Fall 2022 - SA 355 D100
Quantitative Methods (S) (4)
Class Number: 3438
Delivery Method: In Person
Examines the methods, concepts and statistical procedures central to quantitative sociological research. Emphasizing the meaningful application of statistical analysis to social issues, the course provides intermediate quantitative research skills. Students use statistics software to conduct applicable statistical analyses and interpret results. Quantitative.

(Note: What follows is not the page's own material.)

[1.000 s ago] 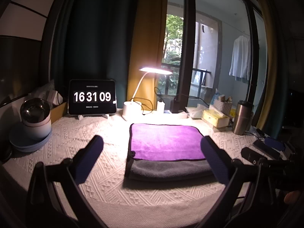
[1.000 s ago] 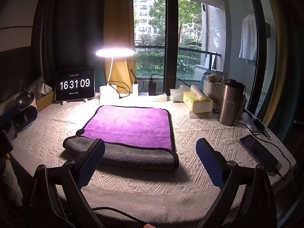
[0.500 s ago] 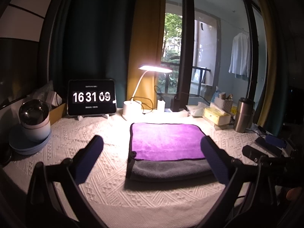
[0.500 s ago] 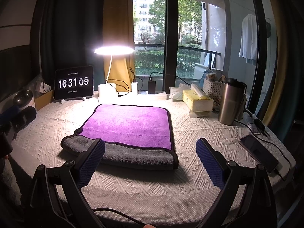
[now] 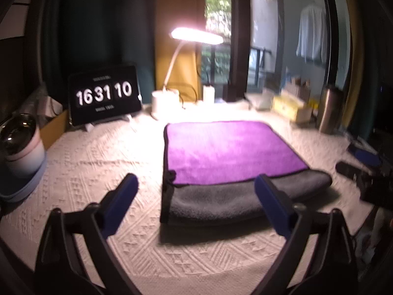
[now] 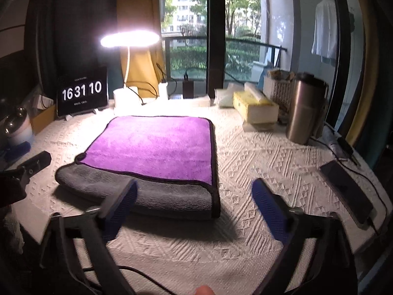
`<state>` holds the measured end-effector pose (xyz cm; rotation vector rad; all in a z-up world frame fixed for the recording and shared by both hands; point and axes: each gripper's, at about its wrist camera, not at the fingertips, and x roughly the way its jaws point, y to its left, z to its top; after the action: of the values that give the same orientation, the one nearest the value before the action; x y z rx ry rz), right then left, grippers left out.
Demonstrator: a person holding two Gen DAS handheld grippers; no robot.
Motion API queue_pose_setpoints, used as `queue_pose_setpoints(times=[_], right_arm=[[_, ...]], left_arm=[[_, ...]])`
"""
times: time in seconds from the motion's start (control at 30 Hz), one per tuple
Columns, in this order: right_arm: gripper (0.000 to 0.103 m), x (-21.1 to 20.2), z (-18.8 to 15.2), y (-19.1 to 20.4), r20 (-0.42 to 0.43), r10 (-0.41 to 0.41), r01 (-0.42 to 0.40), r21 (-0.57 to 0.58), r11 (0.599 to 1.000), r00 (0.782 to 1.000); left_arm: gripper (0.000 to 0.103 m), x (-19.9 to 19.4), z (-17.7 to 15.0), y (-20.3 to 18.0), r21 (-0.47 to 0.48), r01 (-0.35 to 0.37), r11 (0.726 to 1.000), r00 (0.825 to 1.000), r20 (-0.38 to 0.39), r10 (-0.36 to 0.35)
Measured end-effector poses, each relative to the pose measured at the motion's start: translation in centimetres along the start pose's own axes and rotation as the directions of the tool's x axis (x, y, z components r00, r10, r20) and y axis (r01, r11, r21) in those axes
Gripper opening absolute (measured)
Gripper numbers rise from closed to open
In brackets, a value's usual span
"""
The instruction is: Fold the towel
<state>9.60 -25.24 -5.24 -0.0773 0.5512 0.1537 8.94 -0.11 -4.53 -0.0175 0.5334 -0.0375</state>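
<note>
White tablecloth [image 6: 245,167] | towel [image 6: 152,152] folded, near edge grey | left tongs [image 5: 196,191], right tongs [image 6: 194,196] spread, empty

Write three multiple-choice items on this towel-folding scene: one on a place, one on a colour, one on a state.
1. Where does the steel tumbler stand relative to the folded towel, in the right wrist view?
A. Left
B. Right
C. On top

2. Which colour is the towel's top layer?
A. Purple
B. Green
C. White

3. How are the left gripper and right gripper?
A. Both shut on the towel
B. One open
C. Both open, empty

Answers: 1 B, it stands past the yellow tissue box. 2 A, purple lies over the grey layer. 3 C, the blue pads stand wide apart, holding nothing.
</note>
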Motion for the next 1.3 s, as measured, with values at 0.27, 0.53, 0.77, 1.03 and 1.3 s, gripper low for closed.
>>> queue_pose_setpoints(times=[0.27, 0.53, 0.77, 1.03, 1.3], right_arm=[[0.079, 4.9, 0.1, -1.8, -0.127, 0.075, -0.075, 0.003, 0.997, 0.989], [0.074, 7.7, 0.8, -2.9, -0.226, 0.134, -0.135, 0.012, 0.991, 0.965], [0.063, 9.5, -0.1, -2.5, -0.269, 0.126, -0.117, 0.049, 0.992, 0.955], [0.032, 9.1, -0.9, -1.9, -0.289, 0.053, -0.039, 0.057, 0.998, 0.956], [0.007, 7.4, -0.8, -0.4, -0.219, -0.059, 0.057, -0.012, 0.998, 0.974]], left_arm=[[0.087, 4.8, -0.3, 0.1, -0.025, -0.040, 0.999, 0.985, -0.169, 0.035], [0.073, 7.5, -0.8, 1.0, -0.058, -0.051, 0.997, 0.959, -0.281, 0.033], [0.067, 8.7, -1.7, 1.9, -0.080, 0.017, 0.997, 0.941, -0.336, -0.043], [0.037, 8.9, -1.9, 1.4, -0.046, 0.060, 0.997, 0.938, -0.338, -0.072], [0.009, 8.1, -1.5, 1.5, -0.044, 0.085, 0.995, 0.955, -0.280, -0.094]])
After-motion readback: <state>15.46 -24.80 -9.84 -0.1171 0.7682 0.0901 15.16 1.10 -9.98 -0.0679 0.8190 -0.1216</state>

This course offers an introduction to quantitative research methods in sociology, moving from basic to intermediate statistical methods. In particular, we will cover the important role statistics play within social research, not as ends unto themselves, but as tools or instruments for engaging with relevant research questions and real-world issues and testing social theories. For this purpose we use a textbook that distinguishes and identifies linkages between descriptive and inferential statistics, helping to enrich our understanding of both. I also combine non-computational lessons on the logic and conceptual aspects of these techniques with examples and applications using data from Canadian and other national contexts. To these ends, weekly lectures are supplemented with handson activities exploring and analyzing large datasets using SPSS. The course will help prepare you for more advanced courses in statistical methods.
- Participation 15%
- Assignment #1 15%
- Assignment #2 20%
- Assignment #3 20%
- Final Projects 30%
Grading: Where a final exam is scheduled and the student does not write the exam or withdraw from the course before the deadline date, an N grade will be assigned. Unless otherwise specified on the course syllabus, all graded assignments for this course must be completed for a final grade other than N to be assigned. An N is considered as an F for the purposes of scholastic standing.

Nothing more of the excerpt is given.